Hi,

I am reading this document for the first time and had a few
comments to share below.

Thanks - Fred
fred.l.temp...@boeing.com

1) Section 2.5 ("Tunnel Routers Behind NAT"), this seems to
   show a limitation in that there can be only one xTR behind
   a NAT. I would like to address the case when there may be
   many xTRs behind the NAT - can LISP do that?

2) Section 2.6, I don't understand why it says "MTU/PMTUD
   issues minimized" for the recursive scenario?

3) Section 6.1, number 4, should say "request increase in MTU
   to 1556 *or greater* on service provider connections".
   However, controlling just the first-hop interface MTU
   does not assure MTU mitigations across the entire path.
   Similarly, "care must be taken that ICMP is not being
   filtered" cannot be assured along the entire path. And,
   studies have shown that ICMP filtering does impact MTU
   handling in current operational practices:

   
http://www.nlnetlabs.nl/downloads/publications/pmtu-black-holes-msc-thesis.pdf

Additionally, I have a use case that I'm not sure is well addressed by
the document. I would like to address the use case of mobile networks
configured as stub sites that connect to ISPs via a mobile router. Each
mobile router may have multiple ISP connections, and can change its ISP
addresses dynamically as it moves around. Some of the ISP addresses may
be global and others may be private, such as behind a carrier-grade NAT.
Many such mobile routers may be located behind the same NAT.

I want to give each mobile router an EID prefix that it can use to number
interfaces within the mobile network. The mobile network may contain just
one interface, a few interfaces, or it may contain many interfaces.

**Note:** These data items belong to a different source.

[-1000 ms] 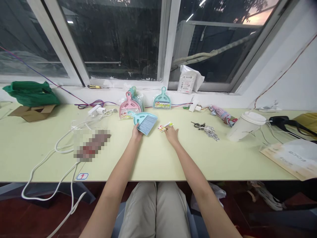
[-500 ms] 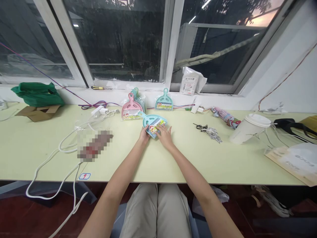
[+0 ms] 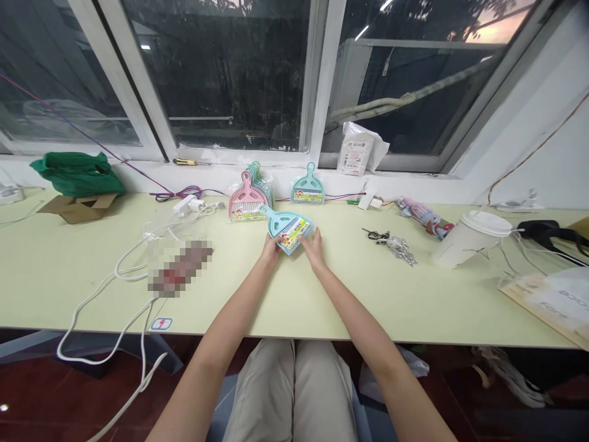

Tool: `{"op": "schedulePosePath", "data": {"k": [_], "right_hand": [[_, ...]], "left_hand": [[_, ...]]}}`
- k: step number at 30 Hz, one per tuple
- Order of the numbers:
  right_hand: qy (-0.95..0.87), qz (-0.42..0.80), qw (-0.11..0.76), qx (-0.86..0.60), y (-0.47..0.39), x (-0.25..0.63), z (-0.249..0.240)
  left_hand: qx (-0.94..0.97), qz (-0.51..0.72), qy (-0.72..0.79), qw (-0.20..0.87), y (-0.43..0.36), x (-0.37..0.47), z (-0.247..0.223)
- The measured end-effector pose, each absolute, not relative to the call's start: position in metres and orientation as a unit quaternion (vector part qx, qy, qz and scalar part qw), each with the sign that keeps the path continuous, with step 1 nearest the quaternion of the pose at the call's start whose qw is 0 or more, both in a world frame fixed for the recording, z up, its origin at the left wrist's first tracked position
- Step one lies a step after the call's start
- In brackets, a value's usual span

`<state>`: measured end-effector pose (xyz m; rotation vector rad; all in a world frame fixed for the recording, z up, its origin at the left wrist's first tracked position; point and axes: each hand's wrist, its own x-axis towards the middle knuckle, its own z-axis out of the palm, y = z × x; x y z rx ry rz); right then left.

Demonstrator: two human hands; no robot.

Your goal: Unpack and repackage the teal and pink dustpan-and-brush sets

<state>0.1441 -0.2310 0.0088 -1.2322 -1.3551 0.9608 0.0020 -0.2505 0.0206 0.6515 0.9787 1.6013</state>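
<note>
A light-blue mini dustpan and brush set (image 3: pixel 286 222) with a yellow printed label is tilted above the table, its handle pointing up and left. My left hand (image 3: pixel 271 250) grips its lower left edge, thumb on the front. My right hand (image 3: pixel 315 250) closes on its lower right edge, thumb at the label's corner and fingers partly hidden. Just behind stands a row of wrapped dustpan sets, a pink one (image 3: pixel 247 199) in front of several green ones. Another green dustpan set (image 3: pixel 308 186) leans against the wall to their right.
On the left lie a white cable (image 3: pixel 117 264), a cardboard box (image 3: pixel 78 209) and a green cloth bag (image 3: pixel 76 175). To the right are keys with a silver tassel (image 3: pixel 399 248), a folded umbrella (image 3: pixel 421 215), a white lidded cup (image 3: pixel 469 239) and a paper bag (image 3: pixel 552 301).
My right hand has slid off the label's front to the dustpan set's right edge. The set has turned slightly, showing more of its label. My left hand keeps its grip.
</note>
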Motion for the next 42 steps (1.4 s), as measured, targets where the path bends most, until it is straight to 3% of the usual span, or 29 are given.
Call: {"op": "schedulePosePath", "data": {"k": [4, 9, 11, 16, 20, 26, 35, 42], "right_hand": [[-0.425, 0.641, 0.487, -0.414, -0.225, 0.150, 0.007], [-0.351, 0.686, 0.513, -0.378, -0.220, 0.157, 0.008], [-0.345, 0.677, 0.530, -0.375, -0.218, 0.161, 0.009], [-0.338, 0.662, 0.557, -0.370, -0.211, 0.172, 0.006], [-0.321, 0.658, 0.576, -0.363, -0.205, 0.177, 0.002], [-0.319, 0.654, 0.579, -0.368, -0.201, 0.178, 0.000], [-0.346, 0.641, 0.596, -0.338, -0.210, 0.180, 0.019], [-0.455, 0.637, 0.521, -0.339, -0.220, 0.209, 0.048]], "left_hand": [[0.323, 0.656, 0.389, 0.560, -0.253, 0.004, 0.024], [0.376, 0.603, 0.465, 0.529, -0.250, -0.004, 0.027], [0.397, 0.585, 0.567, 0.422, -0.248, -0.024, 0.034], [0.446, 0.451, 0.773, -0.013, -0.254, -0.127, 0.061], [0.392, 0.282, 0.866, -0.130, -0.277, -0.214, 0.070], [0.401, 0.110, 0.902, -0.115, -0.297, -0.258, 0.071], [0.471, 0.232, 0.829, -0.192, -0.293, -0.162, 0.106], [0.555, 0.223, 0.797, -0.085, -0.276, -0.045, 0.066]]}}
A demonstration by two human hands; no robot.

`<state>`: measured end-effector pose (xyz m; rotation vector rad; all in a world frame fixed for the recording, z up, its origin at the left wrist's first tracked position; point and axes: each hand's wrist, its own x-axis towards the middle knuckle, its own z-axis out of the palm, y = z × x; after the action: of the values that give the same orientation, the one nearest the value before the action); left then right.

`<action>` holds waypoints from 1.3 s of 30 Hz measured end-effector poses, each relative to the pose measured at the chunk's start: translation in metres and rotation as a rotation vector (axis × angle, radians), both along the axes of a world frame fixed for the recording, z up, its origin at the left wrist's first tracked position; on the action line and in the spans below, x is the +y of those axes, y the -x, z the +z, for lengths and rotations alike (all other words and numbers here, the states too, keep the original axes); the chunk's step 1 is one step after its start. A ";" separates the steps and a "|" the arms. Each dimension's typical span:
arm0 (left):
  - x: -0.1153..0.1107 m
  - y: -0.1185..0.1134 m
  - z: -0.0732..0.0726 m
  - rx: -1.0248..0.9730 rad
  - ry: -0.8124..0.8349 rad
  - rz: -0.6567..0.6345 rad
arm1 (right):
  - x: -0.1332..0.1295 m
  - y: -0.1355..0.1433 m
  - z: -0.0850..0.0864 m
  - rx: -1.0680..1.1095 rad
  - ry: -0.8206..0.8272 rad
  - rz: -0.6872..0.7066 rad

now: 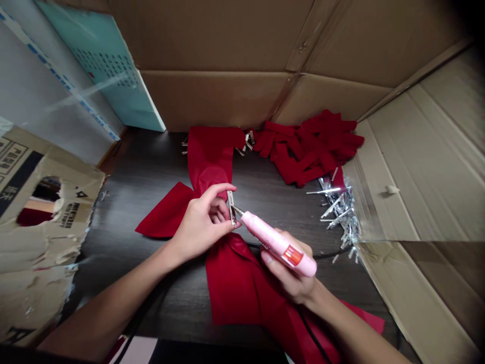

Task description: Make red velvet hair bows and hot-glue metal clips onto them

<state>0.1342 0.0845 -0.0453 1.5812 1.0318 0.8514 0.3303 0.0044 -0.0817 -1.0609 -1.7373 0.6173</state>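
Observation:
Between the thumb and forefinger of my left hand point(202, 215) is a small metal hair clip point(231, 207), held upright by its ends. My right hand point(290, 270) grips a pink glue gun point(278, 242), its metal nozzle touching or almost touching the clip's face. Under and around my left hand lies a large red fabric bow point(210, 151), with one pointed piece out to the left. Its lower red tails point(235, 288) spread beneath my right forearm. The bow's middle is partly hidden by my left hand.
A pile of short red fabric strips point(310, 146) lies at the back right. Several metal clips point(248, 140) are near the bow's top edge. Silvery twist ties point(343, 212) are heaped at the right. Cardboard walls point(215, 96) surround the dark tabletop point(151, 162). A black cord runs by my right hand.

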 end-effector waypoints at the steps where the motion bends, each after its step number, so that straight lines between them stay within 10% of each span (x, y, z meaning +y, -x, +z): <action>1: 0.000 0.000 0.000 -0.001 0.000 0.001 | 0.000 0.000 0.000 -0.001 -0.001 0.001; 39: 0.004 0.004 0.003 -0.008 -0.020 0.046 | -0.002 -0.001 0.002 -0.036 0.014 0.027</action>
<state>0.1299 0.0882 -0.0419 1.5749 1.0605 0.9008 0.3311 0.0022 -0.0798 -1.0652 -1.7836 0.6316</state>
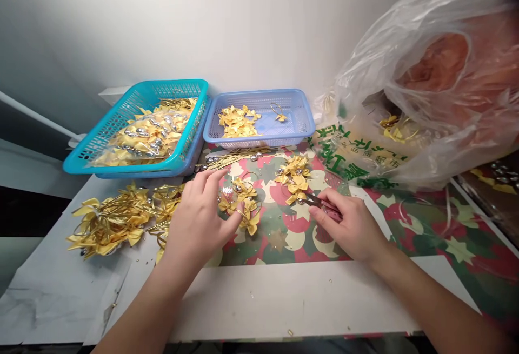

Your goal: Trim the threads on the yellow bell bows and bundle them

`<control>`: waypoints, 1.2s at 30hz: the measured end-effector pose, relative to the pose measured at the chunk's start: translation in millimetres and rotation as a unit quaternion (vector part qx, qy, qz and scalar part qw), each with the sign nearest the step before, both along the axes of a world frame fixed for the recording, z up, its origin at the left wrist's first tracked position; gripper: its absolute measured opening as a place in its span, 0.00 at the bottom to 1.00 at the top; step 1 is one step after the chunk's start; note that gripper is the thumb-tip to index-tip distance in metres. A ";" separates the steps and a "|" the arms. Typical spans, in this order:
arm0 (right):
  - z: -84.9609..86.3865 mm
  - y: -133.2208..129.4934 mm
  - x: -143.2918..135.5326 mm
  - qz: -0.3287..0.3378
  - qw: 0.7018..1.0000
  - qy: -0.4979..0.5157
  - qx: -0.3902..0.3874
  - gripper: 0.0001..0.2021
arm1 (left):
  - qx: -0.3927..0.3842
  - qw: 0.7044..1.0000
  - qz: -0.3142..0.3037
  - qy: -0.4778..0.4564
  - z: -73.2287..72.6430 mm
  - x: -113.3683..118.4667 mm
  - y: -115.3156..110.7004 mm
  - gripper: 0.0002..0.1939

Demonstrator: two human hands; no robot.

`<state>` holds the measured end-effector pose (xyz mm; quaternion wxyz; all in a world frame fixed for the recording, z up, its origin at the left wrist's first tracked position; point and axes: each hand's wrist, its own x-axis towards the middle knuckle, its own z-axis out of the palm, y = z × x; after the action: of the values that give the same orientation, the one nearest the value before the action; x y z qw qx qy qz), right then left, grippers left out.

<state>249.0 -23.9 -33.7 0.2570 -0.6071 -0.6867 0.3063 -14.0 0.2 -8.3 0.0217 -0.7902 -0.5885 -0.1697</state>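
My left hand (200,218) lies flat with fingers spread over a few gold ribbon bows with small silver bells (242,201) on the patterned paper, its thumb touching one bow. My right hand (352,227) is closed on small thread snips (320,202), whose tips point left toward another cluster of gold bows (295,177). A big pile of finished gold bows with loops (117,219) lies just left of my left hand.
A teal basket (101,151) with bagged bows and bells stands back left. Beside it a blue tray (302,119) holds loose bows. A large clear plastic bag (425,100) fills the right. Gold strips with bells (227,160) lie before the baskets. The white table edge (284,311) is near me.
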 end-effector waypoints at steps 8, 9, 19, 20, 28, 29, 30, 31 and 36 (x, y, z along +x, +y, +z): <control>-2.7 1.1 -0.2 0.002 1.000 -0.001 0.003 0.15 | -0.092 0.989 0.117 -0.008 -4.1 7.2 -5.1 0.20; -2.9 1.2 -0.5 0.003 1.000 0.000 0.007 0.15 | -0.108 0.987 0.120 -0.011 -3.8 8.1 -5.2 0.20; -1.5 0.9 -0.6 0.005 1.000 -0.001 0.000 0.15 | -0.063 0.991 0.033 -0.114 -16.5 3.1 -3.0 0.15; -1.4 1.0 -0.7 0.003 1.000 -0.001 0.000 0.15 | -0.056 0.990 0.024 -0.125 -17.9 2.2 -2.0 0.15; -11.5 4.2 -0.9 -0.054 0.994 -0.065 0.071 0.21 | -0.031 0.993 -0.018 -0.111 -13.5 -2.3 2.8 0.21; -13.1 4.6 -0.5 -0.056 0.992 -0.072 0.083 0.22 | -0.040 0.993 -0.026 -0.104 -13.1 -3.5 2.6 0.22; -14.3 4.9 -0.2 -0.057 0.991 -0.076 0.095 0.21 | -0.047 0.994 -0.031 -0.097 -13.0 -4.7 2.5 0.24; -15.3 5.1 0.0 -0.055 0.990 -0.077 0.105 0.21 | -0.052 0.994 -0.031 -0.092 -13.2 -5.6 2.5 0.25; -20.5 5.3 -2.5 0.037 0.987 -0.009 0.154 0.16 | -0.067 0.994 -0.005 -0.082 -12.3 -6.8 2.9 0.22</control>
<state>246.5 -18.6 -54.2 0.3296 -0.5369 -0.7502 0.2008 -20.8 3.0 -20.6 -0.0806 -0.7765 -0.5940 -0.1939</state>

I now want that the mobile network can remain reachable from the outside
world by the same EID prefix addresses even as the mobile router travels
around dynamically. The mobile router will need an xTR so that its ISPs
will not filter its packets that use EID source addresses. I also want
the mobile router to be able to traffic engineer in both the outgoing
*and* incoming directions. For this, there needs to be some sort of
server sitting outside of any NATs that the mobile router can "register"
itself with. The mobile router should be able to change between different
servers as it moves around, e.g., to reduce path stretch or in the
event of a server failure. The servers in turn associate with proxy
xTRs so that outgoing packets destined to EIDs located in distant
networks can be routed appropriately.

This is the way IRON sets things up. Can it also be done with LISP?